#### PROBLEM
From the listing below, pick out each line with the word "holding".
Start of SOURCE MATERIAL
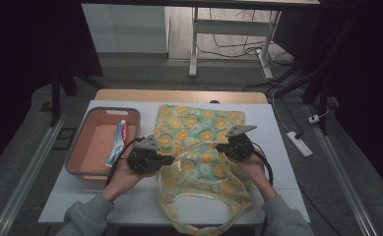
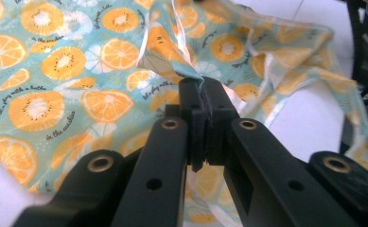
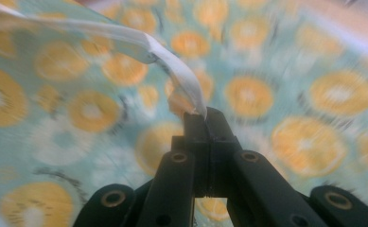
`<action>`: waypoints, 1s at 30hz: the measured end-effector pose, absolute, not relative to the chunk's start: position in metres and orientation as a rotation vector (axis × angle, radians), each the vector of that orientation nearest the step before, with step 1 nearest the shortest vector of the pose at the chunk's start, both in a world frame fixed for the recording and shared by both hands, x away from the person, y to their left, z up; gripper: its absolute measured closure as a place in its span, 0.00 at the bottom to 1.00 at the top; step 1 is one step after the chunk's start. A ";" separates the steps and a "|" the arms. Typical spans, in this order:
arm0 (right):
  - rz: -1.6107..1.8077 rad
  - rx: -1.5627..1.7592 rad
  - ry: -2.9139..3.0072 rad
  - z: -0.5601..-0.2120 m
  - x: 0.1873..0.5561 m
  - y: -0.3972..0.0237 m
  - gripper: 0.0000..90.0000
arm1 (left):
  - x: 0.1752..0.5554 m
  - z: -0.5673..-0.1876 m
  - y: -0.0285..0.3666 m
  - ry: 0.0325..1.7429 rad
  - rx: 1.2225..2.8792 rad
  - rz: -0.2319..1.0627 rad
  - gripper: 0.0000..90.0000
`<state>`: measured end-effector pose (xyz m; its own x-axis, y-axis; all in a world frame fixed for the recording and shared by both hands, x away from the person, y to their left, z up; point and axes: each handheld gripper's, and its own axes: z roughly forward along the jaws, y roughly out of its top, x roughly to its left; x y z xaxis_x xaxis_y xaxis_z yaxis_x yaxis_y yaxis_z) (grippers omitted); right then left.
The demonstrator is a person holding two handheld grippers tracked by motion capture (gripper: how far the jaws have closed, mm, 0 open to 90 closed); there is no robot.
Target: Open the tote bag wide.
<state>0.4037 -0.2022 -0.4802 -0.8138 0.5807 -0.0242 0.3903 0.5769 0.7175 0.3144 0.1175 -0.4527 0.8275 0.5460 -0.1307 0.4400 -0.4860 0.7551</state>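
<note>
A fruit-print bag (image 1: 199,147) lies flat on the white table (image 1: 277,147), its long axis running from the far edge toward the person, so the closed bottom points away and the mouth with its handles (image 1: 218,226) points at the near edge, where the handle loops hang just over it. The left gripper (image 1: 167,159) sits at the bag's left edge, about midway along its length, and its jaws are pressed together on a raised fold of the fabric (image 2: 191,75), as the left gripper view shows. The right gripper (image 1: 222,147) is over the bag's middle right, with its jaws clamped on a pale edge strip (image 3: 186,82) that lifts up and away from the cloth; that view is blurred, so finer detail of the strip cannot be told. The two grippers face each other across the bag. To the left, just beside the bag, stands an orange bin (image 1: 83,147) with a toothpaste tube (image 1: 117,142) leaning lengthwise along its right wall.
</note>
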 end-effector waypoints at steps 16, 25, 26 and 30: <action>1.347 0.704 2.583 -0.444 0.330 -0.218 0.40 | 0.325 -0.462 0.108 0.753 2.177 0.153 0.97; 1.164 0.572 2.757 -0.476 0.305 -0.181 0.36 | 0.324 -0.461 0.110 0.747 2.170 0.149 0.97; 1.151 0.581 2.769 -0.482 0.307 -0.180 0.37 | 0.324 -0.461 0.110 0.747 2.167 0.146 0.97; 1.072 0.587 2.802 -0.505 0.315 -0.175 0.46 | 0.324 -0.460 0.111 0.747 2.164 0.144 0.96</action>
<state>0.3149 -0.1751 -0.5051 -0.9229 0.3807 0.0570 0.3215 0.6808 0.6581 0.3239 0.1109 -0.4604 0.8171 0.5578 -0.1458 0.4638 -0.4856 0.7410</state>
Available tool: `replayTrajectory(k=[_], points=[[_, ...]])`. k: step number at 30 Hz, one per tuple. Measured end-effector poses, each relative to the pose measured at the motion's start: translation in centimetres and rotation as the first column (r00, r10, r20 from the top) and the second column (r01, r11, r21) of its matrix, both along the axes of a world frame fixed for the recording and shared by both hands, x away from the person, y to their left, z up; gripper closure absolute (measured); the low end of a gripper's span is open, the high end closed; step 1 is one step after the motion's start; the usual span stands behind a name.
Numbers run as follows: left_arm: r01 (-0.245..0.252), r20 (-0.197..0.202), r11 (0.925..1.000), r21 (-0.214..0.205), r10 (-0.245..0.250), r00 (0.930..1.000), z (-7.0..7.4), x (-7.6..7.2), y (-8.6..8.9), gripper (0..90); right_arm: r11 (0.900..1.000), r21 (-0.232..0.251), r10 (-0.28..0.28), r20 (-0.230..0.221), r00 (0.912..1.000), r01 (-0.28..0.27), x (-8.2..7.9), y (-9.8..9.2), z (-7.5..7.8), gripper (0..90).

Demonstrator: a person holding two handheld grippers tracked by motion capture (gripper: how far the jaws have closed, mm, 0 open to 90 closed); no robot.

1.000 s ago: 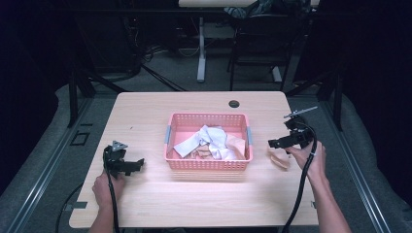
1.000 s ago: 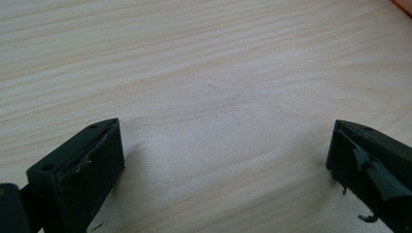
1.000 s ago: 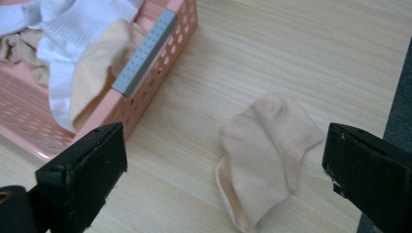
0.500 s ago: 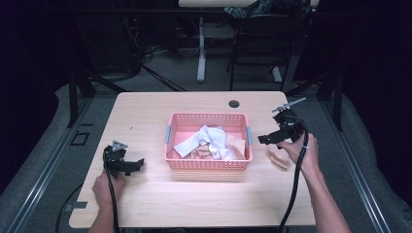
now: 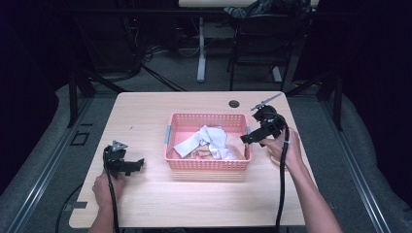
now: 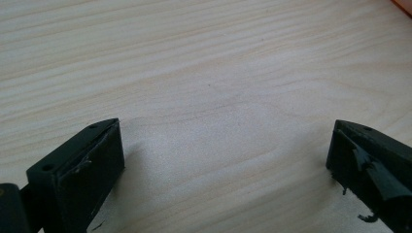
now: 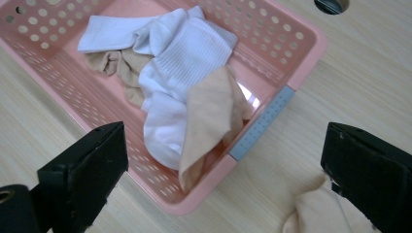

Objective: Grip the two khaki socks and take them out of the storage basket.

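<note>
We hold the right gripper (image 5: 248, 141), jaws wide apart, over the pink basket (image 5: 208, 164) of white and beige socks (image 7: 184, 63). Our left gripper (image 5: 138, 164) rests splayed on the desk (image 5: 145, 111).

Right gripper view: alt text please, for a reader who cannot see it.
The open right gripper hangs over a pink basket on a wooden table. White socks and beige socks lie tangled in the basket, and another beige sock lies on the table beside it.
</note>
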State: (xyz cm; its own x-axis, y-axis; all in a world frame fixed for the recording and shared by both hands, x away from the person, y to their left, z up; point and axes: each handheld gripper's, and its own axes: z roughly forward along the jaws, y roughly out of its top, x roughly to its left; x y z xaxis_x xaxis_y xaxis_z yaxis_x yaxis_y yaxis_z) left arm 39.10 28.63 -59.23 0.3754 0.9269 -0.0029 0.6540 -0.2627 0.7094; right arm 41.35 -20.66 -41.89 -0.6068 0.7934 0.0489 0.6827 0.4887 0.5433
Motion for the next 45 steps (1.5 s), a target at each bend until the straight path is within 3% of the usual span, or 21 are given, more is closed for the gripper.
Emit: replayTrajectory(k=[13, 16, 31, 36, 40, 45], points=[[0.001, 0.000, 1.0000, 0.000, -0.001, 1.0000, 0.0, 0.0, 0.0, 0.0, 0.9985, 0.013, 0.054, -0.068, 0.9963, -0.053, 1.5, 3.0, -2.0, 8.6], [0.001, 0.000, 1.0000, 0.000, -0.001, 1.0000, 0.0, 0.0, 0.0, 0.0, 0.9975, -0.015, 0.067, -0.093, 0.9934, -0.069, 1.9, 3.6, -2.5, 12.8], [0.002, 0.000, 1.0000, 0.000, -0.002, 1.0000, 0.0, 0.0, 0.0, 0.0, 0.9956, -0.093, -0.004, -0.144, 0.9896, -0.009, 3.1, 5.0, -5.5, 28.5], [0.003, 0.000, 1.0000, 0.001, -0.003, 1.0000, 0.0, 0.0, 0.0, 0.0, 0.9928, -0.116, 0.007, -0.173, 0.9849, -0.028, 3.1, 5.1, -6.5, 32.7], [0.003, 0.000, 1.0000, 0.001, -0.003, 1.0000, 0.0, 0.0, 0.0, 0.0, 0.9896, -0.141, 0.004, -0.192, 0.9813, -0.031, 3.1, 5.6, -7.5, 39.3], [0.003, 0.000, 1.0000, 0.001, -0.003, 1.0000, 0.0, 0.0, 0.0, 0.0, 0.9839, -0.174, 0.007, -0.203, 0.9792, -0.043, 3.0, 5.9, -7.8, 60.7]])
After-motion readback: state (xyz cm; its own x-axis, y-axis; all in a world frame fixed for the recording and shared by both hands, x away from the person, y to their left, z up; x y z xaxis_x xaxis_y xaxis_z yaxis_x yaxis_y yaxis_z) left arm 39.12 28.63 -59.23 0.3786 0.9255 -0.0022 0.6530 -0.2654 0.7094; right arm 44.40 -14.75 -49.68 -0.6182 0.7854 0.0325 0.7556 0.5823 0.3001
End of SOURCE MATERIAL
#### RESPONSE AREA
The demonstrator is a person holding two handheld grippers tracked by motion capture (gripper: how far the jaws have closed, mm, 0 open to 90 closed); there is no robot.
Demonstrator: a person holding two handheld grippers tracked by motion capture (gripper: how far the jaws have closed, mm, 0 open to 90 closed); no robot.

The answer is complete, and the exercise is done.